▶ [Task prompt] Please give back the listing exactly, without any of its pictures.

▶ [Given material]
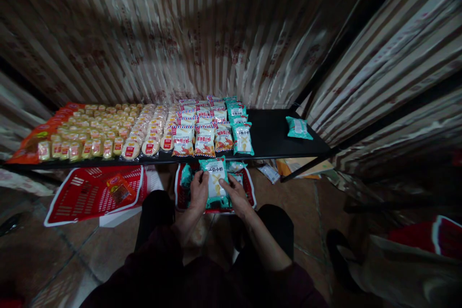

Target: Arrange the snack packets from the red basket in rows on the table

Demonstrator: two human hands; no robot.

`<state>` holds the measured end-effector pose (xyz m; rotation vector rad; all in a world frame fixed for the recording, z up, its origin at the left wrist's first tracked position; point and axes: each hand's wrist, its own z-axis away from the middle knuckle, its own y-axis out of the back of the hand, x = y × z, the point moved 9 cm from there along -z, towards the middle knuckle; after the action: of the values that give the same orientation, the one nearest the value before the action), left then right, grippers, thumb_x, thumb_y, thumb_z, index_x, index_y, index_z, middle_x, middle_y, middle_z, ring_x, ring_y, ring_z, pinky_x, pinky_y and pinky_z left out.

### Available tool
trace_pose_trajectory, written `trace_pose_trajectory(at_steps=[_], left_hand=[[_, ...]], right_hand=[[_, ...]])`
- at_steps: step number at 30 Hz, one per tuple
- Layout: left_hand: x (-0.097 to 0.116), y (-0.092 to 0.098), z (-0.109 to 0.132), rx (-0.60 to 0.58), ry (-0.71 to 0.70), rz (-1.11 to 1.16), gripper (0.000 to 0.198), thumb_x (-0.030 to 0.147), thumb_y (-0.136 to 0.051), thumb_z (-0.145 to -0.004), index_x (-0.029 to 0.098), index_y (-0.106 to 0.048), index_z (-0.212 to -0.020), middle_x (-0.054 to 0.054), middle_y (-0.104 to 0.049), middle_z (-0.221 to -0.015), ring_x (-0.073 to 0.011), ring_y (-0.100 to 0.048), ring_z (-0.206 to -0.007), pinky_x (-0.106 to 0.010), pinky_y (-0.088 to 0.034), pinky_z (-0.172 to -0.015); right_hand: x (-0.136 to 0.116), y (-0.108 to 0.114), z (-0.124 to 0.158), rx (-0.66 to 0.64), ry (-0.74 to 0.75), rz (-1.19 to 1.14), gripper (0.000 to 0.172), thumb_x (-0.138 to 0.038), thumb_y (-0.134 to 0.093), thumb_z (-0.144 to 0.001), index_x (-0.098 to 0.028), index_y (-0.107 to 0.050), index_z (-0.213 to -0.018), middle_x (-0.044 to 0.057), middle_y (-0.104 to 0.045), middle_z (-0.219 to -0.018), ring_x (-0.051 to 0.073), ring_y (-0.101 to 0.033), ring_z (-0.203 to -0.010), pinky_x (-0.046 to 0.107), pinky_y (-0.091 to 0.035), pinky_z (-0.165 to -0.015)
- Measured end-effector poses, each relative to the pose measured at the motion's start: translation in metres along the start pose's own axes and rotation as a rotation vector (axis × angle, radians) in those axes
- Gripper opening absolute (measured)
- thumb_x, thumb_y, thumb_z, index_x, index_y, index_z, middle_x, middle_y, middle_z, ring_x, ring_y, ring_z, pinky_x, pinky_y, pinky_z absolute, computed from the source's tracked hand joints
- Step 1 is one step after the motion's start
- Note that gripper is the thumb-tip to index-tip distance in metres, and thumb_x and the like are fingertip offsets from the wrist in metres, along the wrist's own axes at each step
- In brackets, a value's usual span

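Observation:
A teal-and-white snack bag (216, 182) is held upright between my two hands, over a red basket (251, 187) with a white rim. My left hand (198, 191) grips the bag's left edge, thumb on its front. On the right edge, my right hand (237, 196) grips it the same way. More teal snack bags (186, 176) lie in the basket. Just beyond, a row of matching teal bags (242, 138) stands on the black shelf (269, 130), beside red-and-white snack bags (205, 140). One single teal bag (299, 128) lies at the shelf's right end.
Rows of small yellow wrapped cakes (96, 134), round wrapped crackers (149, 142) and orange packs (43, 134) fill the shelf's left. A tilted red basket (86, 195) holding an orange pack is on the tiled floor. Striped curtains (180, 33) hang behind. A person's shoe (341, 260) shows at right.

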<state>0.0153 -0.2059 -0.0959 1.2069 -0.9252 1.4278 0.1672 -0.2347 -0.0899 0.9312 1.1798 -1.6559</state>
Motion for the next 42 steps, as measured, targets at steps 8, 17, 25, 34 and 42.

▶ [Result for this exercise]
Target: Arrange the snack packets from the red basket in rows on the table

Demonstrator: two human hands; no robot.

`<state>` holds the measured end-effector pose (xyz m; rotation vector rad; all in a world frame fixed for the recording, z up, its origin at the left wrist's first tracked position; point and axes: each hand's wrist, its own z-axis away from the middle knuckle, its own y-axis out of the back of the hand, x = y × z, the point moved 9 cm from there along -z, towards the middle knuckle; after the action: of the values that give the same orientation, the one nearest the value before the action), left then right, grippers, thumb_x, thumb_y, thumb_z, index_x, index_y, index_z, middle_x, middle_y, middle_z, ring_x, ring_y, ring_z, pinky_x, pinky_y and pinky_z left out.

### Available tool
trace_pose_trajectory, written `trace_pose_trajectory(at_steps=[_], left_hand=[[_, ...]], right_hand=[[_, ...]])`
- at_steps: step number at 30 Hz, one per tuple
- Layout: left_hand: x (-0.097 to 0.116), y (-0.092 to 0.098), z (-0.109 to 0.132), rx (-0.60 to 0.58), ry (-0.71 to 0.70), rz (-1.11 to 1.16), gripper (0.000 to 0.198), thumb_x (-0.030 to 0.147), thumb_y (-0.136 to 0.051), thumb_z (-0.145 to -0.004), index_x (-0.029 to 0.098), index_y (-0.106 to 0.048), index_z (-0.212 to -0.020), middle_x (-0.054 to 0.054), middle_y (-0.104 to 0.049), middle_z (-0.221 to -0.015), ring_x (-0.073 to 0.011), ring_y (-0.100 to 0.048), ring_z (-0.206 to -0.007), pinky_x (-0.106 to 0.010), pinky_y (-0.088 to 0.034), pinky_z (-0.172 to -0.015); right_hand: x (-0.136 to 0.116), y (-0.108 to 0.114), z (-0.124 to 0.158), rx (-0.66 to 0.64), ry (-0.74 to 0.75), rz (-1.19 to 1.14), gripper (0.000 to 0.172), thumb_x (-0.138 to 0.038), thumb_y (-0.134 to 0.093), thumb_z (-0.144 to 0.001), index_x (-0.098 to 0.028), index_y (-0.107 to 0.050), index_z (-0.213 to -0.018), middle_x (-0.044 to 0.057), middle_y (-0.104 to 0.045), middle_z (-0.219 to -0.018), ring_x (-0.051 to 0.073), ring_y (-0.101 to 0.033), ring_z (-0.203 to -0.010), pinky_x (-0.046 to 0.107), pinky_y (-0.091 to 0.035), pinky_z (-0.165 to -0.015)
- Measured end-effector poses, each relative to the pose measured at the motion's start: translation in metres along the start pose's own axes and rotation as a rotation vector (axis × angle, radians) in those axes
- Gripper opening absolute (measured)
- thumb_x, thumb_y, thumb_z, index_x, index_y, index_z, middle_x, middle_y, middle_z, ring_x, ring_y, ring_z, pinky_x, pinky_y, pinky_z absolute, computed from the source's tracked hand joints
- Step 1 is one step after the motion's start
- Note that gripper is the thumb-tip to index-tip distance in metres, and thumb_x and the like are fingertip offsets from the wrist in metres, along the wrist's own axes at each step
- In brackets, a value's usual span

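Observation:
A teal-and-white snack bag (216, 182) is held upright between my two hands, over a red basket (251, 187) with a white rim. My left hand (198, 191) grips the bag's left edge, thumb on its front. On the right edge, my right hand (237, 196) grips it the same way. More teal snack bags (186, 176) lie in the basket. Just beyond, a row of matching teal bags (242, 138) stands on the black shelf (269, 130), beside red-and-white snack bags (205, 140). One single teal bag (299, 128) lies at the shelf's right end.
Rows of small yellow wrapped cakes (96, 134), round wrapped crackers (149, 142) and orange packs (43, 134) fill the shelf's left. A tilted red basket (86, 195) holding an orange pack is on the tiled floor. Striped curtains (180, 33) hang behind. A person's shoe (341, 260) shows at right.
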
<state>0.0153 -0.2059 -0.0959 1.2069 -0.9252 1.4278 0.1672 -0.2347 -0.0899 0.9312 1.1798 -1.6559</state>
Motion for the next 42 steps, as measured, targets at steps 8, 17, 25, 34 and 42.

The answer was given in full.